L'auteur de la lettre d'opinion incendiaire s'était inspiré des événements survenus lors de la tempête de neige du 14 mars dernier, pour décrire durement la société québécoise. Le brûlot publié dans l'édition en ligne de Maclean's avait tellement choqué qu'Andrew Potter s'était par la suite excusé, rectifiant certains de ses propos.

La démission d'Andrew Potter entre en vigueur immédiatement. « Je regrette vivement de nombreux aspects de ma chronique - l'utilisation bâclée d'anecdotes, son ton et l'impression que je donne de blâmer la province entière », écrit-il dans sa lettre de démission.

Cela ne reflète pas mes opinions sur le Québec et j'ai le coeur brisé que la situation ait tourné de cette façon.

Andrew Potter
La lettre d'Andrew Potter, dans le Maclean's, qui a fait réagir les politiciens au Québec.La lettre d'Andrew Potter, dans le Maclean's, qui a fait réagir les politiciens au Québec. Photo : Radio-Canada / Site du Maclean's

Une tempête révélatrice d'un « malaise »

Andrew Potter reconnaît que la réaction négative de la communauté universitaire et du public en général l'a incité à renoncer à la direction de l'Institut d'études canadiennes.

Dans sa lettre d'opinion, l'auteur parlait du « malaise qui ronge les bases de la société québécoise », un malaise révélé par les événements s'étant produits sur l'Autoroute 13 durant la tempête, selon M. Potter.

Quelque 300 automobilistes étaient alors demeurés coincés dans leur véhicule pendant une douzaine d'heures sur un tronçon d'autoroute sur l'île de Montréal.

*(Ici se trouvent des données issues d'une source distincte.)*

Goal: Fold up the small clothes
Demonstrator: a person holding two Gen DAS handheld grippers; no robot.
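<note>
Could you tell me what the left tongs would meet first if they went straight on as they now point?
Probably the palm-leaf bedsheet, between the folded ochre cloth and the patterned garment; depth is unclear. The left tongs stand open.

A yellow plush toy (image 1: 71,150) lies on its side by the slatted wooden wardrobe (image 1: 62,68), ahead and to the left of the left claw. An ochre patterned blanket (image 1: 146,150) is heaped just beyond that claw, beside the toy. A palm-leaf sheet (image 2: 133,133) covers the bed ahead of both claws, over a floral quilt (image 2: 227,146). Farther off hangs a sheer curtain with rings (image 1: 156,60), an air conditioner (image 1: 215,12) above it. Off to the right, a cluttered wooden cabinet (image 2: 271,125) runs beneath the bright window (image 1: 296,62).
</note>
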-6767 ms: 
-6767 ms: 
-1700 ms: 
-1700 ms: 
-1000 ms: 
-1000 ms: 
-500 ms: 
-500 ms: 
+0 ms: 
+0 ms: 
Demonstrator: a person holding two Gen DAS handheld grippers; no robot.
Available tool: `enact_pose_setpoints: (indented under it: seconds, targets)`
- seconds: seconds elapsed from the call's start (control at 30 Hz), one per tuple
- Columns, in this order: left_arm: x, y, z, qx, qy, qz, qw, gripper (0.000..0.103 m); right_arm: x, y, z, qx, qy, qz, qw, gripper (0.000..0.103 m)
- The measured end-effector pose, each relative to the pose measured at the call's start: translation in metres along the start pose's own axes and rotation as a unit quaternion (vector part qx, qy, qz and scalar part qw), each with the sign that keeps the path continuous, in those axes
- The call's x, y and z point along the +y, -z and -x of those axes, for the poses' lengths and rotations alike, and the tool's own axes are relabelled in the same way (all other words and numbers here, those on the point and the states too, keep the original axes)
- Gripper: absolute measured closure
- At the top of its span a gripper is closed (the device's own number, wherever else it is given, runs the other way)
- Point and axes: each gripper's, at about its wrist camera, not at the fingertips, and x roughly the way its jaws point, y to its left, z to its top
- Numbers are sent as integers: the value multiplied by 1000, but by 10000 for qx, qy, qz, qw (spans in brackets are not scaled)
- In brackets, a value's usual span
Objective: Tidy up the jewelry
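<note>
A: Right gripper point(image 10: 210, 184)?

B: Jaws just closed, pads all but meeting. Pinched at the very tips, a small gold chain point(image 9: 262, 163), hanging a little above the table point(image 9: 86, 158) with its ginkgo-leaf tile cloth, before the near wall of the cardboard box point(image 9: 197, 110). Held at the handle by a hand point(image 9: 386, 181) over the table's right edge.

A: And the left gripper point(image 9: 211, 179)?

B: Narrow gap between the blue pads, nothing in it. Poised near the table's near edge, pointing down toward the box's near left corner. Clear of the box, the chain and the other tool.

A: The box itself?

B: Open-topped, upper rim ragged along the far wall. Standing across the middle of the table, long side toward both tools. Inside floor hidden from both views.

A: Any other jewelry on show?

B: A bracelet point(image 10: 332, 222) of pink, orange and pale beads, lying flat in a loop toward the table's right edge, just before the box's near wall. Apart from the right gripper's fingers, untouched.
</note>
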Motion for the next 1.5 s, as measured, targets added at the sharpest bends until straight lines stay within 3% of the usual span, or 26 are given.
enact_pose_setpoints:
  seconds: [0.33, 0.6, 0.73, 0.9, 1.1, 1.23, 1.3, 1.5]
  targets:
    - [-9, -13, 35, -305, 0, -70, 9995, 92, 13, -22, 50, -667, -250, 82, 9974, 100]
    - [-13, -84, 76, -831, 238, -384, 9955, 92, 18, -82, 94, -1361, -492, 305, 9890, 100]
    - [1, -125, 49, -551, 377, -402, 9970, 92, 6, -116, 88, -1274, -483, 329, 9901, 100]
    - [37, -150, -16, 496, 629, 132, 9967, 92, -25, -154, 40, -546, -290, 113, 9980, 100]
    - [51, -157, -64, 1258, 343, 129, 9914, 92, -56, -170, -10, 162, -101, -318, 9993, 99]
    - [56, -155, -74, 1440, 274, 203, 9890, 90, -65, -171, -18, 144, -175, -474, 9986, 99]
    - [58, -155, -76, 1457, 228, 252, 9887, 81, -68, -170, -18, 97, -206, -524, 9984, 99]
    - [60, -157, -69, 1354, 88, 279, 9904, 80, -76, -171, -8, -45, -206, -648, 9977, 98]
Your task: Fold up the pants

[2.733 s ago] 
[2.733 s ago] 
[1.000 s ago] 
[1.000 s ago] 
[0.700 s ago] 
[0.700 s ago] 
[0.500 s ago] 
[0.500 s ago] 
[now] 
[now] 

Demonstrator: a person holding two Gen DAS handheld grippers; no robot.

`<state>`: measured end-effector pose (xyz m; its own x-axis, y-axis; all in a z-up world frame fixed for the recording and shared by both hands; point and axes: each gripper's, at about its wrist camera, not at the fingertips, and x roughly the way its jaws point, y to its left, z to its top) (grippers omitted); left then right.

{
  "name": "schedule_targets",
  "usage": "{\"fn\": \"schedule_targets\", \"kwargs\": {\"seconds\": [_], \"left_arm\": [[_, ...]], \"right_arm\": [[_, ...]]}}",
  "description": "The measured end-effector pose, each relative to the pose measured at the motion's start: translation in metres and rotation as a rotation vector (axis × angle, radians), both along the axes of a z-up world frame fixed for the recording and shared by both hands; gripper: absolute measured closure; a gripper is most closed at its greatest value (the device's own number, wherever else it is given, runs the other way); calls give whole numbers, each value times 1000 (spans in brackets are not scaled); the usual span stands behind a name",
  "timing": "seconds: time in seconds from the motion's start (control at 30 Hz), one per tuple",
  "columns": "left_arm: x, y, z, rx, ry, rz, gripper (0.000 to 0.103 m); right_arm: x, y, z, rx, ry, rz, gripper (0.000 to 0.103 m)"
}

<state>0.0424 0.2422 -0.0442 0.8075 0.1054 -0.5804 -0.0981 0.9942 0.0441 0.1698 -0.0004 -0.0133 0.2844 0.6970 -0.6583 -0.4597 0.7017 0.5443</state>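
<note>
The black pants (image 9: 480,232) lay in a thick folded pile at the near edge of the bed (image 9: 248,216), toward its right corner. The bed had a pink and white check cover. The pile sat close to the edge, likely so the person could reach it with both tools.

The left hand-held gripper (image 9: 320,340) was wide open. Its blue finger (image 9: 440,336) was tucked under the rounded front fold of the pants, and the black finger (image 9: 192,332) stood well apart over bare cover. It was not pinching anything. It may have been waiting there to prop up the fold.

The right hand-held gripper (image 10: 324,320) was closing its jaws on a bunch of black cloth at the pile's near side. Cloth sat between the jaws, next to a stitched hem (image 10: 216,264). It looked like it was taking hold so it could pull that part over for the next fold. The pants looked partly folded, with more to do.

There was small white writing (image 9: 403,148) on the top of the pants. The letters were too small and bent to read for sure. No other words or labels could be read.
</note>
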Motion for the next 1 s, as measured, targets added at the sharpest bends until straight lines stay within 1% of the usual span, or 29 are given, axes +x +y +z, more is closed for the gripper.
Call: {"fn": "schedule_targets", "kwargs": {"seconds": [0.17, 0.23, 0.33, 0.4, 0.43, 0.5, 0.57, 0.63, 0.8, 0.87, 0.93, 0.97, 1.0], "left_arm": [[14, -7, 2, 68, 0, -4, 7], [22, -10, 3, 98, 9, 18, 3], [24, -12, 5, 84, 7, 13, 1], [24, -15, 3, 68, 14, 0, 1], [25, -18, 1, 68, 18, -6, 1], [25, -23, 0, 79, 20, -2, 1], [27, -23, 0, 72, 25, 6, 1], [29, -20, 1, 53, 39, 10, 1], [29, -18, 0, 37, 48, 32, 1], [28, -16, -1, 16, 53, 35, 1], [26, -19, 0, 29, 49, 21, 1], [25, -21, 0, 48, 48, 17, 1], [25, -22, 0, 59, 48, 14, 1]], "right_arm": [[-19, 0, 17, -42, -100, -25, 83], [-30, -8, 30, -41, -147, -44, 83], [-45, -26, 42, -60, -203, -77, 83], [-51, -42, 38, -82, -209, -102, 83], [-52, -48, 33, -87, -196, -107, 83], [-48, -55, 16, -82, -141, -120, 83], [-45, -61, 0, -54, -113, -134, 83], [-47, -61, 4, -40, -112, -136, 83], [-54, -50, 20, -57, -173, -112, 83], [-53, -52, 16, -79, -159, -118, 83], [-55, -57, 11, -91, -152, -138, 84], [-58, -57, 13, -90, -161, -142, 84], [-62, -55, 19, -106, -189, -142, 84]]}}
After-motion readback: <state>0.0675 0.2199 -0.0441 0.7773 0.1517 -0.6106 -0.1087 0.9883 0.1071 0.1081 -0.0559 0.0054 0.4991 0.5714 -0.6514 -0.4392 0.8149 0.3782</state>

Pour Andrew Potter, cette situation pouvait faire croire à un échec de communication, à de la « paresse administrative » et à un manque de leadership.

L'auteur de la lettre d'opinion parlait même d'un manque de solidarité au sein de la société québécoise, citant le fait que des camionneurs n'avaient pas été remorqués sur l'autoroute alors que leurs véhicules respectifs bloquaient la voie.

L'Université McGill n'endosse pas les propos d'Andrew Potter

Les opinions exprimées par Andrew Potter avaient fait l'objet de vives condamnations, notamment de la part du premier ministre du Québec, Philippe Couillard. En revanche, la rédactrice en chef de Maclean's, Alison Uncles, avait appuyé l'auteur, « un grand journaliste et un penseur », avait-elle dit.

L'Université McGill avait pour sa part déclaré sur Twitter « n'endosser d'aucune façon les propos tenus par Andrew Potter dans le magazine Maclean's ».

« [La démission d'Andrew Potter] a fait naître des rumeurs non fondées et soulevé des préoccupations au sujet de la liberté universitaire », a écrit la rectrice Suzanne Fortier dans une note envoyée aux employés jeudi soir. « Je tiens à assurer aux membres de la communauté mcgilloise que la liberté universitaire est un principe fondamental de l’Université McGill », a assuré la rectrice en citant les principes de liberté universitaire.